Patients should be cautioned against engaging in hazardous occupations requiring complete mental alertness or motor coordination such as operating machinery or driving a motor vehicle following administration of eszopiclone and in particular during the 12 hours following administration.
Depression and suicidality
Eszopiclone should be administered with caution in patients exhibiting symptoms of depression.
Eszopiclone is not a treatment for depression and may even unmask symptoms.
Benzodiazepines and benzodiazepine-like substances such as eszopiclone should not be used without appropriate treatment of the depression or anxiety associated with depression (suicide may be precipitated in such patients).
Since these disorders may be associated with suicidal tendencies, the smallest amount of eszopiclone should be supplied to these patients because of the possibility of intentional overdose (see section 5.1).
Several epidemiological studies showed an increased incidence of suicide and suicide attempt in patients with or without depression, who were treated with benzodiazepines or other hypnotics, including zopiclone. A causal relationship was not established.
Alcohol, substance and drug abuse/dependence
Eszopiclone should be used with extreme caution in patients with current or a history of alcohol, substance and/or drug abuse or dependence.

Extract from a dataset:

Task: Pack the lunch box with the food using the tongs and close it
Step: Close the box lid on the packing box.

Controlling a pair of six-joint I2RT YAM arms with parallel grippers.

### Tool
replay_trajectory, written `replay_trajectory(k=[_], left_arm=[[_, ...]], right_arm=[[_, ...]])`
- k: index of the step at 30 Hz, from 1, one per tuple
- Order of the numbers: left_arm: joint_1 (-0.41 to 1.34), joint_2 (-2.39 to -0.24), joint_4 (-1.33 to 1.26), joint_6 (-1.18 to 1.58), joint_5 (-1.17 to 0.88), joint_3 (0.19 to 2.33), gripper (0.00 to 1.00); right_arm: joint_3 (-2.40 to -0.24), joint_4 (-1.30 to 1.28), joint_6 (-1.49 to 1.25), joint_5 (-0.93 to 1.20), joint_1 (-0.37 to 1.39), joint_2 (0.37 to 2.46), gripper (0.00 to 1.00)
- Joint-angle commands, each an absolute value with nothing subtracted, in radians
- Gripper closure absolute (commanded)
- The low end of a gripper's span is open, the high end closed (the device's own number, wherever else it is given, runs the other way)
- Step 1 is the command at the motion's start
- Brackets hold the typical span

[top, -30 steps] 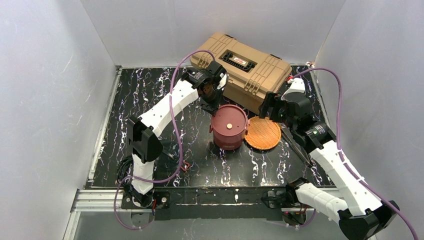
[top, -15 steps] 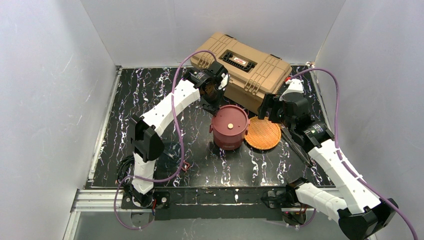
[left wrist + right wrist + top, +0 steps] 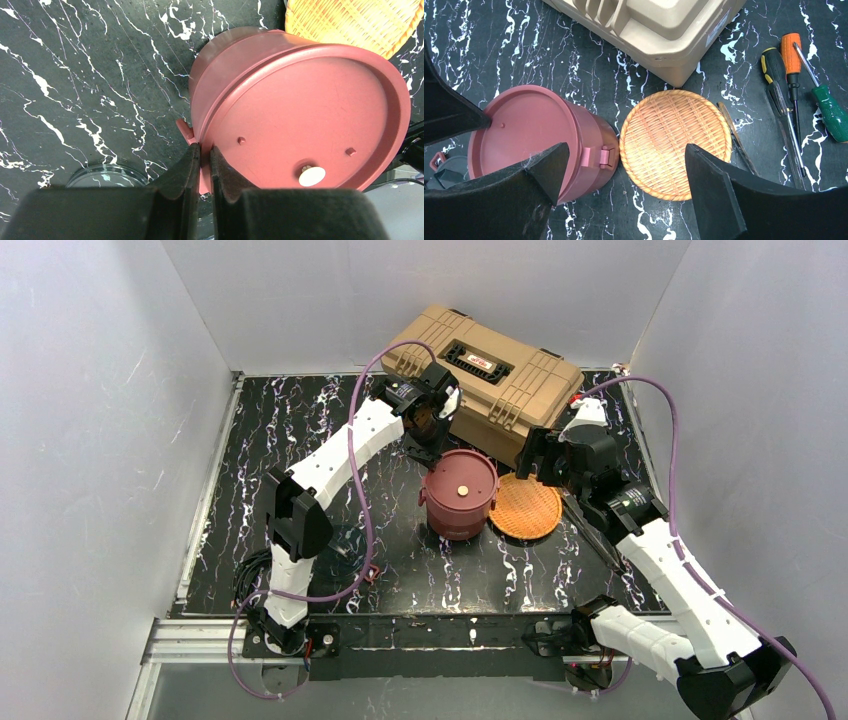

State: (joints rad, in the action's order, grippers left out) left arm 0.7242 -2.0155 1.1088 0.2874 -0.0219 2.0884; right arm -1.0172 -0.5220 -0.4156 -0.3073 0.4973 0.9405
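The maroon lunch box [image 3: 458,502] stands mid-table with its flat lid [image 3: 305,115] on; a pale dot marks the lid's centre. My left gripper [image 3: 205,146] comes at its far-left side [image 3: 428,453], the fingers pinched together on the lid's thin edge, beside a small maroon side tab [image 3: 186,132]. My right gripper [image 3: 624,147] hangs open above the gap between the lunch box [image 3: 524,135] and the woven plate [image 3: 674,142], holding nothing. The dark tongs [image 3: 736,137] lie on the table right of the plate, under my right arm [image 3: 592,530]. No food shows in any view.
A big tan toolbox [image 3: 490,375] sits behind the lunch box. The orange woven plate [image 3: 526,508] touches the lunch box's right side. Screwdrivers [image 3: 792,55] lie at the far right. A clear round dish [image 3: 102,175] rests left of the lunch box. Grey walls close three sides.
My left arm has crept slightly right toward the toolbox, its fingers still at the lid's edge. The lunch box and my right arm have barely moved.
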Motion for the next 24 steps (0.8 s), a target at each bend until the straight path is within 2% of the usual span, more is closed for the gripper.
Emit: replay_trajectory(k=[1, 18, 20, 24], left_arm=[[0.731, -1.994, 1.149, 0.275, -0.014, 2.110, 0.90], [0.730, -1.936, 1.171, 0.260, 0.060, 2.112, 0.67], [0.730, -1.914, 1.157, 0.266, 0.054, 2.090, 0.61], [0.729, -1.857, 1.105, 0.284, 0.028, 2.031, 0.40]], right_arm=[[-1.006, -0.480, -0.418, -0.295, 0.492, 0.942, 0.06], [-0.984, -0.437, -0.409, -0.094, 0.492, 1.061, 0.09], [-0.980, -0.431, -0.401, -0.067, 0.492, 1.075, 0.09], [-0.978, -0.430, -0.392, -0.020, 0.493, 1.098, 0.08]])
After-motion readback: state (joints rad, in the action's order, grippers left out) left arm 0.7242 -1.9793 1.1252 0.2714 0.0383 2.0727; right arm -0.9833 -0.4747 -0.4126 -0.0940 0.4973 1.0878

Psychiatric and "paradoxical" reactions
Reactions like restlessness, aggravated insomnia, agitation, irritability, aggressiveness, delusion, rages, nightmares, parasomnia, depersonalization, hallucinations, psychoses, inappropriate behaviour and other adverse behavioural effects are known to occur when using benzodiazepines or benzodiazepine-like substances. They may be drug-induced, spontaneous in origin, or a result of an underlying psychiatric or physical disorder. These reactions are more likely to occur in the elderly. Any new behavioural sign or symptom requires careful and immediate evaluation and the use of eszopiclone should be discontinued.
Somnambulism and associated behaviours
Sleep walking and other associated behaviours such as “sleep driving”, preparing and eating food, or making phone calls or having sex, with amnesia for the event, have been reported in patients who have taken eszopiclone and were not fully awake.
The use of alcohol and other CNS-depressants with eszopiclone appears to increase the risk of such behaviours, as does the use of eszopiclone at doses exceeding the maximum recommended dose. Discontinuation of eszopiclone should be strongly considered for patients who report such behaviours, due to the risk to the patient and others (see section 4.5 and section 4.8).
Lunivia contains sodium
This medicine contains less than 1 mmol sodium (23 mg) per tablet, that is to say essentially 'sodium-free'.